2.4. Moving Least Squares (MLS):

In the MLS method, a fitting curve needs to be established near a group of nodes at different locations. Each node has its own set of coefficient values ​​aj. The value of the coefficient (aj) of each node only considers its adjacent samples. point, and the closer the sampling point is to the node, the greater the contribution.

def mls_smooth_numpy(input_t: List[float], input_y: List[np.ndarray], query_t: float, smooth_range: float):
    # 1-D MLS: input_t: (N), input_y: (..., N), query_t: scalar
    if len(input_y) == 1:
        return input_y[0]
    # input_t:和当前帧的时间差
    input_t = np.array(input_t) - query_t
    # input_y:
    input_y = np.stack(input_y, axis=-1)
    broadcaster = (None,)*(len(input_y.shape) - 1)
    # w: 每个节点对采样点的权值
    w = np.maximum(smooth_range - np.abs(input_t), 0)
    # input_t[broadcaster]:(1,len(input_t))--2维
    # w[broadcaster]:(1,len(input_t))---2维
    coef = moving_least_square_numpy(input_t[broadcaster], input_y, w[broadcaster])
    return coef[..., 0]

def moving_least_square_numpy(x: np.ndarray, y: np.ndarray, w: np.ndarray):
    # 1-D MLS: x: (..., N), y: (..., N), w: (..., N)
    # p:(1,2,len(input_t))
    p = np.stack([np.ones_like(x), x], axis=-2)             # (..., 2, N)
    M = p @ (w[..., :, None] * p.swapaxes(-2, -1))
    a = np.linalg.solve(M, (p @ (w * y)[..., :, None]))
    a = a.squeeze(-1)
    return a

The effect of MLS is related to the length of the processed data and the weight of each sampling point.

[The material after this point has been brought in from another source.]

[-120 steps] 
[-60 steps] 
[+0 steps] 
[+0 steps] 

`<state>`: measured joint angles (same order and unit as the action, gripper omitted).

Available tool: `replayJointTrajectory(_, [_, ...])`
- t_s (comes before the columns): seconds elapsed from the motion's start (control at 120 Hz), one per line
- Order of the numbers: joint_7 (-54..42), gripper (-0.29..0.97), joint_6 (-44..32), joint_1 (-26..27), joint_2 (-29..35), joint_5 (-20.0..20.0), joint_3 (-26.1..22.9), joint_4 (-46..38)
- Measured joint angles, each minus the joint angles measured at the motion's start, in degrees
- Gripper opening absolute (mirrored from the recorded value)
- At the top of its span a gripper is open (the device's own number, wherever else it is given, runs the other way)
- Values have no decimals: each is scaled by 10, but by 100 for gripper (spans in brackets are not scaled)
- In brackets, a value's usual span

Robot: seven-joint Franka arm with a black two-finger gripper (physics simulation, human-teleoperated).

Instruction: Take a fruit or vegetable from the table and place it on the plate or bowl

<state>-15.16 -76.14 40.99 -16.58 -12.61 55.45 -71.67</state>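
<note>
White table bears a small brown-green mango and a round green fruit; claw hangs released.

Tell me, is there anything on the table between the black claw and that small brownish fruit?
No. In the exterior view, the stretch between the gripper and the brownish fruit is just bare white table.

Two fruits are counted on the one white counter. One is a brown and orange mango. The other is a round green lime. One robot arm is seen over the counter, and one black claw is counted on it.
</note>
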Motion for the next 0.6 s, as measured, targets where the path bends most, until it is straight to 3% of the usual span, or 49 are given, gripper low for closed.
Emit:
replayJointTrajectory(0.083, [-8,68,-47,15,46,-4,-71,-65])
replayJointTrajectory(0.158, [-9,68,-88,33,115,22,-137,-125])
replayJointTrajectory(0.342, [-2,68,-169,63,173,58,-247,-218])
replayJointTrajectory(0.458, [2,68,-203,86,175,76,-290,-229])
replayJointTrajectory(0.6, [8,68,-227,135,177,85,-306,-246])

2.5.Introducing the center of mass:

Although the various filtering methods above are used to smooth the key points, the human body will still shake as a whole, especially when there are large movements, it will look very unnatural. I saw an expert’s solution, which is to add weights to each key point, and then use weighted summation to find an approximate center of mass of the human body. Then use the above-mentioned smoothing method for the center of mass to make a powerful calculation of the trajectory of the center of mass. Smooth and has a stabilizing effect on a wide range of movements throughout the body. The weight of each key point can be determined based on the distance from the actual center of mass of the human body, but in the end the sum of all weights must be equal to 1. That is to say, the closer to the center of the human body, the greater the weight (for example: the weights of left_hip and right_hip can be increased if they are closer to the center of gravity), and vice versa.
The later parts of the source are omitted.